It's worth bearing in mind that many so-called 'Internet companies' aren't just losing loads of money (Clownflare, Spotify, Twitter and many more) but also faking their reach; some took that to the extreme (see screenshots below), a bit like Theranos...
To quote the New York Times:
The promise of five million customers, 6,000 schoolsSo what could JPMorgan have seen in the company?
Clearly, it liked Ms. Javice. In fact, the bank planned to pay her a $20 million retention fee if she stuck around for a stretch of time after the merger closed.
If JPMorgan wanted a pipeline of soon-to-be-educated young adults, it was paying $35 per name — $175 million divided by those five million customers.
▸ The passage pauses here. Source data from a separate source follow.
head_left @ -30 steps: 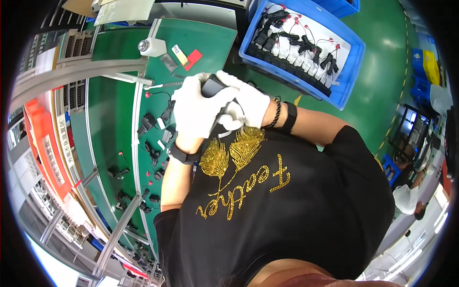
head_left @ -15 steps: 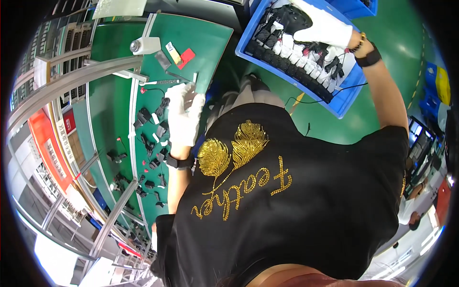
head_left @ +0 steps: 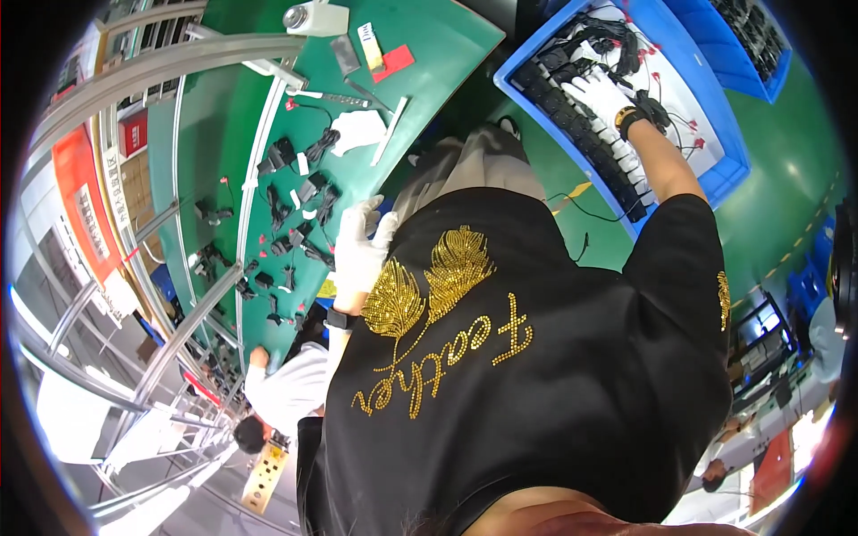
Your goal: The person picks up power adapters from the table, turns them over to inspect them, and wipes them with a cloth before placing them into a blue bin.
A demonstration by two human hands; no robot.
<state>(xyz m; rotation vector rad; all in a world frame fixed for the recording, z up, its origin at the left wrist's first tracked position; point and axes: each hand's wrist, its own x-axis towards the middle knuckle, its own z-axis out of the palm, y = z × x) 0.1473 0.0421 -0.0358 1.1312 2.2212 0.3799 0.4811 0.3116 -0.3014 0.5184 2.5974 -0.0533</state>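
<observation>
My right hand [head_left: 597, 96], in a white glove, is inside a blue bin [head_left: 617, 198] at the upper right. Its fingers are stretched and apart, with the tips over a row of black power adapters [head_left: 572, 116]; the palm's underside is hidden. Bundled black cords [head_left: 617, 34] and small red plugs lie around it in the bin. My left hand [head_left: 362, 250], also white-gloved, hovers at the green table's edge before my shirt, thumb and fingers apart and nothing in them. Several loose adapters with coiled cords [head_left: 308, 188] lie on the table [head_left: 438, 45] nearby.
A white bottle [head_left: 315, 19], a red card [head_left: 394, 62] and a white flat piece [head_left: 357, 131] lie on the table. Metal frame bars [head_left: 259, 143] run along its left. Another blue bin [head_left: 728, 71] stands at the far right. A person in white [head_left: 290, 384] works at the lower left.
My right hand has come lower and nearer, onto the adapter row; the black bundle it was at is no longer in its fingers. My left hand has drawn back from the table toward me.
</observation>
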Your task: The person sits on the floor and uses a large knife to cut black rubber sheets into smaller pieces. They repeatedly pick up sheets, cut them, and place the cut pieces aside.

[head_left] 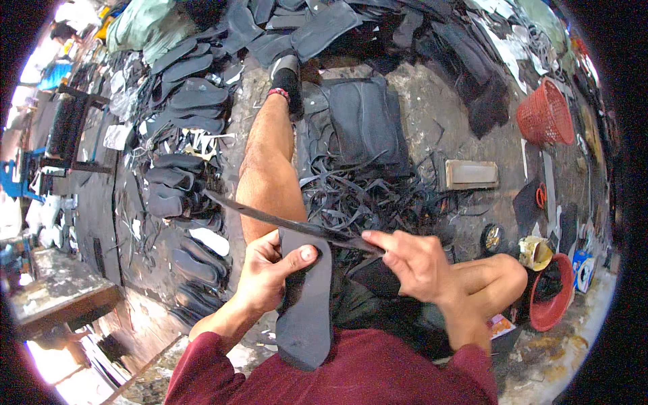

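Note:
My left hand point(266, 273) grips a dark grey shoe sole point(305, 304), thumb pressed on its upper face; the sole points down toward my red shirt. My right hand point(413, 260) holds the handle end of a long dark knife point(270, 217), whose blade runs up and left across the sole's top edge. Both hands are above my lap, with my bare left leg point(270, 162) stretched out ahead.
Stacks of dark cut soles point(182, 101) lie at left, black rubber trimmings point(358, 196) in front. A grey sharpening block point(470, 174), a red mesh basket point(545, 113) and a red bowl point(553, 297) are at right. A worn bench point(54, 290) stands at lower left.

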A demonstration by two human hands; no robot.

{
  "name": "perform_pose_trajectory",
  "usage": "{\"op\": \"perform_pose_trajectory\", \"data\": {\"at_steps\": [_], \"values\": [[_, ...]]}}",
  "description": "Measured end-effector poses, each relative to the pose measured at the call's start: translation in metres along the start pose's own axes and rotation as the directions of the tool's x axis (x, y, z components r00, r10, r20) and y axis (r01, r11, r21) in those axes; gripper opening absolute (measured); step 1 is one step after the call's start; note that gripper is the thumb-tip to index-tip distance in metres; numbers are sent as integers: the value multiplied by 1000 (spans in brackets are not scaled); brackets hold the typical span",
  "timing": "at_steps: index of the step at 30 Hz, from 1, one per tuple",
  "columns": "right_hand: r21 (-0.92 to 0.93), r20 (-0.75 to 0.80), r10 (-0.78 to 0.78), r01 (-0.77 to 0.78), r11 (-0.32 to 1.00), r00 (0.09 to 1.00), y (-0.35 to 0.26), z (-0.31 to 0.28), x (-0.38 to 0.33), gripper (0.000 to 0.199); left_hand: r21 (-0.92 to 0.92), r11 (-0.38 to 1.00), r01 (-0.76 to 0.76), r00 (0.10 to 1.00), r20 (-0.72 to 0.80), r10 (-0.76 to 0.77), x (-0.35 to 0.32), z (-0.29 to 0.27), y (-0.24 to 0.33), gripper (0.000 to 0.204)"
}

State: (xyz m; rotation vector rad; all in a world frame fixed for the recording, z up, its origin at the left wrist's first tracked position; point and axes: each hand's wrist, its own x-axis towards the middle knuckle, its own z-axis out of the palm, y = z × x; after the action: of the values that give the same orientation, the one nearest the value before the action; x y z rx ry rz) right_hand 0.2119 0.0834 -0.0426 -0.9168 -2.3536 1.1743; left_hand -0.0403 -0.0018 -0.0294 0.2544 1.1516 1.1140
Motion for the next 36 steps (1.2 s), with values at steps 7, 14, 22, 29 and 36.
{"op": "perform_pose_trajectory", "data": {"at_steps": [7,14,22,29,36], "values": [[-90,448,-44,94,992,893,-17,-43,78,43,261,960,102,994,11,-109,2,15,9,36],[480,269,56,-184,858,961,0,-49,18,40,-195,979,52,865,499,53,6,-53,-18,63],[421,-586,285,-16,907,759,-32,36,-24,47,-330,873,-359,931,-64,359,37,102,-7,49],[-33,-679,62,-115,993,732,23,85,-119,32,-279,925,-257,958,-198,207,38,90,-23,40],[16,-317,215,-221,975,924,6,34,-109,36,-136,955,-265,936,-276,220,30,60,-55,19]]}}
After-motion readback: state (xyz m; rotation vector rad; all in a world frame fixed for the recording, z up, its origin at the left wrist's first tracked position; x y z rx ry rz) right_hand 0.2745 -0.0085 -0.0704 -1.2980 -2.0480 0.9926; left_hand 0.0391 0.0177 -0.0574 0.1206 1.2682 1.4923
To pay that much, it had to have a lot of confidence that its marketing team would be able to persuade Frank customers to do business with the bank and stick with it for decades.
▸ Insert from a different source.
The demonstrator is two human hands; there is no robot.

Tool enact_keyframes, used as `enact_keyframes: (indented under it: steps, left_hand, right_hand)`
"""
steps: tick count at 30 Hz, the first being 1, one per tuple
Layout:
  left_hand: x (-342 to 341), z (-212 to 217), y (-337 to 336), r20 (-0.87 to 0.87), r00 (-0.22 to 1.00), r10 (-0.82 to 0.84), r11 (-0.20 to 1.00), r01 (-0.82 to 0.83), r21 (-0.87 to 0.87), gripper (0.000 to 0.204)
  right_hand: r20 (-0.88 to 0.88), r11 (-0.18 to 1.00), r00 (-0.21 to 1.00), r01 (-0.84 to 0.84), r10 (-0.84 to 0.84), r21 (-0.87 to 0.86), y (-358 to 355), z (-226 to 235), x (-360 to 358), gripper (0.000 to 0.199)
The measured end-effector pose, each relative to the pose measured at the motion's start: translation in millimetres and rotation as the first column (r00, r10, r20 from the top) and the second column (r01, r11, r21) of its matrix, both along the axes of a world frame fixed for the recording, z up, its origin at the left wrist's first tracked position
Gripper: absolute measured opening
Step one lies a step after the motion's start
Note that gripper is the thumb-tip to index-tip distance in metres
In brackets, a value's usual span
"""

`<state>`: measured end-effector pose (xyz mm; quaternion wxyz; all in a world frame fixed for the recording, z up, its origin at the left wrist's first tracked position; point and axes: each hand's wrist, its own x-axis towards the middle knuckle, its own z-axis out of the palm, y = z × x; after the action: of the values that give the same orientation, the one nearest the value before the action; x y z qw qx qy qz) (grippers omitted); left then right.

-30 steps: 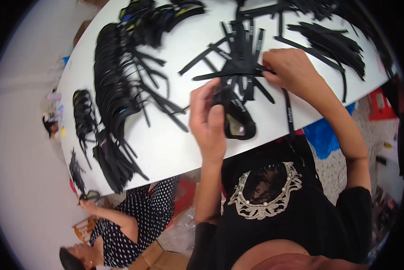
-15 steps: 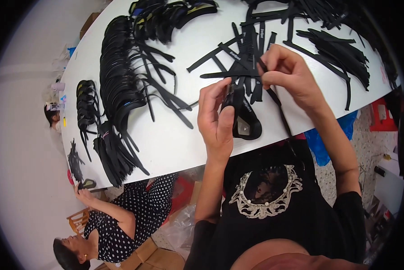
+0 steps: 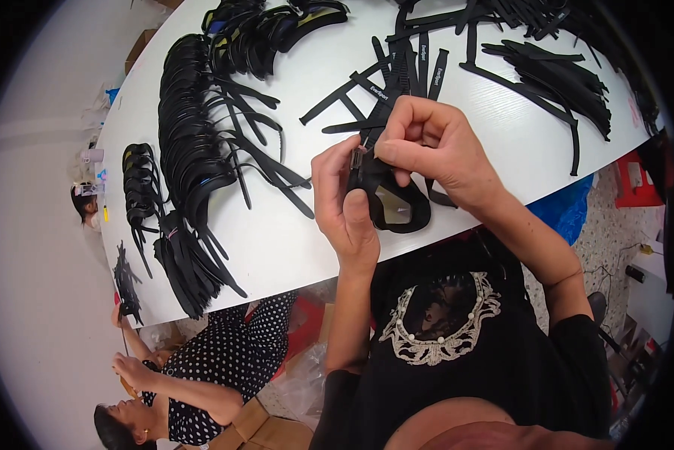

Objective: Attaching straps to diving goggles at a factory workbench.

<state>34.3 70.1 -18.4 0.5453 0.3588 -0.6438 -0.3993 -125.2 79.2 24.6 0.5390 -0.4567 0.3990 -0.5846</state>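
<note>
My left hand (image 3: 346, 206) is closed around the side of black goggles (image 3: 397, 208) with a pale, see-through lens, thumb on the near face and fingers behind. At the goggles' side buckle (image 3: 357, 159), the fingertips of my right hand (image 3: 436, 150) pinch together. Between them is what seems to be the end of a black strap, mostly hidden; a dark loop of strap (image 3: 440, 196) shows below that hand. Just beyond both hands lies a loose, crossing pile of black straps (image 3: 404, 71) with pale lettering.
Long rows of stacked goggles (image 3: 191, 112) with trailing straps fill the table's left side. A tied strap bundle (image 3: 187, 266) lies near the front edge, more straps (image 3: 558, 86) at right. A co-worker (image 3: 202, 367) in polka dots sits at left. A blue bag (image 3: 566, 210) hangs at right.
My right hand has come left and down with the strap, from above the pile to the goggles' buckle. My left hand keeps its hold, slightly shifted left. The co-worker's hand has lifted.
</note>
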Motion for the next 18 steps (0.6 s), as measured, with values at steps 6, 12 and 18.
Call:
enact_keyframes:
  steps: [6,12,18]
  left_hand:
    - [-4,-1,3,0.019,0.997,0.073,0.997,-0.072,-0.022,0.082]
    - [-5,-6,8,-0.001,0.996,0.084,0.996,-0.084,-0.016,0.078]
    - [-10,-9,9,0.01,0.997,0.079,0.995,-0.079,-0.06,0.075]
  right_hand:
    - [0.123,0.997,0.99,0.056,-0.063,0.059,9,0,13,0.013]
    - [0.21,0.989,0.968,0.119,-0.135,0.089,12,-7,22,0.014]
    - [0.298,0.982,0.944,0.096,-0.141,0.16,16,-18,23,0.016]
Guess how many of these "millions" were just fakes. This is fraud and she has been subjected to scrutiny ("Former Forbes '30 Under 30' start-up CEO accused of $175M fraud scheme against JP Morgan Chase"), including charges of fraud. To quote Quinn Owen and Lisa Sivertsen at ABC News: "Both federal prosecutors and the SEC accused Javice of defrauding JPMorgan into believing Frank had 4.25 million users, when in reality the number was less than 300,000."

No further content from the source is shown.